What failures are captured?

Dead-letter handlers run only for channel publish failures (EventPublishStage.ChannelPublish).

They do not run for:

  • event creation failures
  • IEventConvertible conversion failures

Those earlier failures go through the generic publisher error pipeline instead. If you need one hook for all publish stages, use UseErrorHandler(...) from Hermodr.Publisher; see Publish Error Handling.

Installation

Core dead-letter package

dotnet add package Hermodr.Publisher.DeadLetter

Entity Framework Core integration

dotnet add package Hermodr.Publisher.DeadLetter.EntityFramework
dotnet add package Microsoft.EntityFrameworkCore.Sqlite

Replace Sqlite with the EF Core provider you actually use.

In-process dead-letter handling

The lightest integration is AddDeadLetter(...). It returns a DeadLetterBuilder that can register a callback or handler receiving DeadLetterContext whenever a channel throws while publishing. UseHandler(...) has overloads for synchronous callbacks, asynchronous callbacks, handler instances, and handler types.

using Deveel;
using Hermodr;
using Microsoft.Extensions.DependencyInjection;

builder.Services
.AddEventPublisher(options =>
{
options.Source = new Uri("https://orders.example.com");
options.ThrowOnErrors = false;
})
.AddRabbitMq(options =>
{
options.ConnectionString = "amqp://guest:guest@localhost:5672";
options.ExchangeName = "orders";
})
.AddDeadLetter(deadLetter => deadLetter.UseHandler(context =>
{
Console.WriteLine(
$"Dead-lettered {context.Event.Type} " +
$"from channel {context.ChannelName ?? context.ChannelType?.Name}: " +
$"{context.Exception.Message}");
}));

DeadLetterContext

DeadLetterContext gives your handler the information you usually need for logging, fallback delivery, or persistence:

PropertyMeaning
PublisherNameName of the publisher pipeline that failed
EventThe CloudEvent whose delivery failed
ExceptionThe thrown exception
ServicesScoped service provider for the current publish attempt
CancellationTokenPublish cancellation token
OptionsEffective per-call publish options
ChannelTypeConcrete channel type involved in the failure
ChannelNameLogical channel name, when available

Behavior with ThrowOnErrors

Dead-letter handling does not hide the original publish outcome:

  • when ThrowOnErrors = false, the handler still runs, but the original publish call does not throw
  • when ThrowOnErrors = true, the handler runs before the publisher throws EventPublishException
  • if the dead-letter handler itself throws, the publish call fails regardless of ThrowOnErrors

Immediate replay through the pipeline

You can replay a dead-lettered event immediately by publishing the captured CloudEvent again from inside the handler.

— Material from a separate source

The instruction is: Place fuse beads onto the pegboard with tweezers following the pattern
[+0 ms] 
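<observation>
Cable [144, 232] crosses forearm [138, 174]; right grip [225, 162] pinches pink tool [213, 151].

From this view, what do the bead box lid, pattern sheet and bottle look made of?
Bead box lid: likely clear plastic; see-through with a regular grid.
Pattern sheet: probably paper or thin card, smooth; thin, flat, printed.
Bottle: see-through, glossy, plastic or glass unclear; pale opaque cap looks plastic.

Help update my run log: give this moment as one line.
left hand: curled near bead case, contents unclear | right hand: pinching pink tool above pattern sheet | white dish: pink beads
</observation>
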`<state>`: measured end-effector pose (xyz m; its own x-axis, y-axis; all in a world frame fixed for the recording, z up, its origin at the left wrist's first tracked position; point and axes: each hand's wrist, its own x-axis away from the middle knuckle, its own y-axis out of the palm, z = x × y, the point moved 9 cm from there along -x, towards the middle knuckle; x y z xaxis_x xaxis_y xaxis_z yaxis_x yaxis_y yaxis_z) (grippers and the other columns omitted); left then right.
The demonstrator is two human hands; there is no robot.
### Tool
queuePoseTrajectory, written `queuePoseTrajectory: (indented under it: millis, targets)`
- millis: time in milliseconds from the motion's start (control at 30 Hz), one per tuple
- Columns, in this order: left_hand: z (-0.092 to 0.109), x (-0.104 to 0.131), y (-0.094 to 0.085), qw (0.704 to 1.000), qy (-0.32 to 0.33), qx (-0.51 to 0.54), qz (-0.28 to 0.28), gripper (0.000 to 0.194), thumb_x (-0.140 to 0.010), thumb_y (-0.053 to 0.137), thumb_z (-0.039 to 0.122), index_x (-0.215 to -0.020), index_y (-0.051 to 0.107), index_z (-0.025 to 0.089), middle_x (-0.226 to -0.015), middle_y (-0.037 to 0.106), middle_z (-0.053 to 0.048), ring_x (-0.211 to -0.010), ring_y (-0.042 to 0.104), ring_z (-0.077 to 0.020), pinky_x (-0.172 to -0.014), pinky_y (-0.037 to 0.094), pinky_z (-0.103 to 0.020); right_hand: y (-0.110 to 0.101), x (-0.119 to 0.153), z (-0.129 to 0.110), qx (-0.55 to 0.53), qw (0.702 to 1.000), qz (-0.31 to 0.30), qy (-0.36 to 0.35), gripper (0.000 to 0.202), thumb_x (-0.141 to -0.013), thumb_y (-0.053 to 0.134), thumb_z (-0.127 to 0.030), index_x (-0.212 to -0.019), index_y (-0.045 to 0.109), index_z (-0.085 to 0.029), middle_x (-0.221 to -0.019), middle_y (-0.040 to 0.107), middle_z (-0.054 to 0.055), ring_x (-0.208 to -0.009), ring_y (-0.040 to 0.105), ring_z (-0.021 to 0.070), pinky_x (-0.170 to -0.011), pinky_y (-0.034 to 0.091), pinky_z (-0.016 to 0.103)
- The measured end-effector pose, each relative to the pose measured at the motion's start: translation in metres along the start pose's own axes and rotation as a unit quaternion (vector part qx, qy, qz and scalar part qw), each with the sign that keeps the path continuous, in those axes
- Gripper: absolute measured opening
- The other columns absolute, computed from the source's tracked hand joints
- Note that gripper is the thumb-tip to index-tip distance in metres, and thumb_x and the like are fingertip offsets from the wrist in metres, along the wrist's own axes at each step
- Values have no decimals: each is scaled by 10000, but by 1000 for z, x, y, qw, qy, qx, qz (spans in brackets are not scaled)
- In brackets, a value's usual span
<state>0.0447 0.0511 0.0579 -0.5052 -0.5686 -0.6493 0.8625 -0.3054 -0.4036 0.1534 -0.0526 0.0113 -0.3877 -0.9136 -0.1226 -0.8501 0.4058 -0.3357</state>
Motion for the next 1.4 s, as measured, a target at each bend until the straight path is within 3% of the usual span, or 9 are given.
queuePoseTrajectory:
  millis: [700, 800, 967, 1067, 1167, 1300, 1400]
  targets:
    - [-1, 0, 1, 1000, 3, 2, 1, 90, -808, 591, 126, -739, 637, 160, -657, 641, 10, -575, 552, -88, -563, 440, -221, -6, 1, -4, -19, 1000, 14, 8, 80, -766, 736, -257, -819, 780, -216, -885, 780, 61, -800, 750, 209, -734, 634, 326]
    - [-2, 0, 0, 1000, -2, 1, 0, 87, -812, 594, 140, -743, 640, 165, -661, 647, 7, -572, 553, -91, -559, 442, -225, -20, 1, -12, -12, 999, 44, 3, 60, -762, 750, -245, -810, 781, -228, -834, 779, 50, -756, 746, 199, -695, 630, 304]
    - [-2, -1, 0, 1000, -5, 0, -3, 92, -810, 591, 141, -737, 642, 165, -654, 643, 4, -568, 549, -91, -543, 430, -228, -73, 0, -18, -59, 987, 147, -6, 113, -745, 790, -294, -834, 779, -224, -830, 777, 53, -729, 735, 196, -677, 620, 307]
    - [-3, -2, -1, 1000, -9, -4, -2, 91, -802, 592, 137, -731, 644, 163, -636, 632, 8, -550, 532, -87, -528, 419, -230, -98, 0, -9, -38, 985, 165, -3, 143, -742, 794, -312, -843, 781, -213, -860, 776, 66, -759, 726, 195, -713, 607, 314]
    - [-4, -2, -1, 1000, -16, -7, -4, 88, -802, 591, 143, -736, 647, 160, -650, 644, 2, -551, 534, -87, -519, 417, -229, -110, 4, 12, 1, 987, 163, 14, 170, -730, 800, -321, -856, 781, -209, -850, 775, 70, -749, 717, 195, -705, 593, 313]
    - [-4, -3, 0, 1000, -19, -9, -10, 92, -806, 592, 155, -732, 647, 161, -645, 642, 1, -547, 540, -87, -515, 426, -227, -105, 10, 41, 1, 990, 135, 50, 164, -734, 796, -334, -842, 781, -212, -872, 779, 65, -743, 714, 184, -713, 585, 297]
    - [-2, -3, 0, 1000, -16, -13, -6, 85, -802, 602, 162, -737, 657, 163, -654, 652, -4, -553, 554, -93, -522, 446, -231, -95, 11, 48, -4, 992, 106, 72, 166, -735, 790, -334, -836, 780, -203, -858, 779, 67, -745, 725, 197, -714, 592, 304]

DeadLetterReplayPublishOptions marks the second publish as a replay attempt, so a replay failure is not stored again as a brand-new dead letter.

using Deveel;
using Hermodr;
using Microsoft.Extensions.DependencyInjection;

builder.Services
.AddEventPublisher(options =>
{
options.Source = new Uri("https://orders.example.com");
options.ThrowOnErrors = true;
})
.AddChannel<PrimaryChannel>(channelName: "primary")
.AddChannel<RecoveryChannel>(channelName: "recovery")
.AddDeadLetter(deadLetter => deadLetter.UseHandler(async context =>
{
var publisher = context.Services.GetRequiredService<IEventPublisher>();

await publisher.PublishEventAsync(
context.Event,
new DeadLetterReplayPublishOptions(
new NamedChannelPublishOptions("recovery")),
context.CancellationToken);
}));

This pattern is useful when:

  • the fallback channel lives in the same process
  • you want immediate rerouting instead of durable storage
  • you want to keep business code unaware of the fallback logic

Replay with the default in-memory store

If you only need replay inside a single host, WithReplay() registers replay services together with a default in-memory dead-letter store.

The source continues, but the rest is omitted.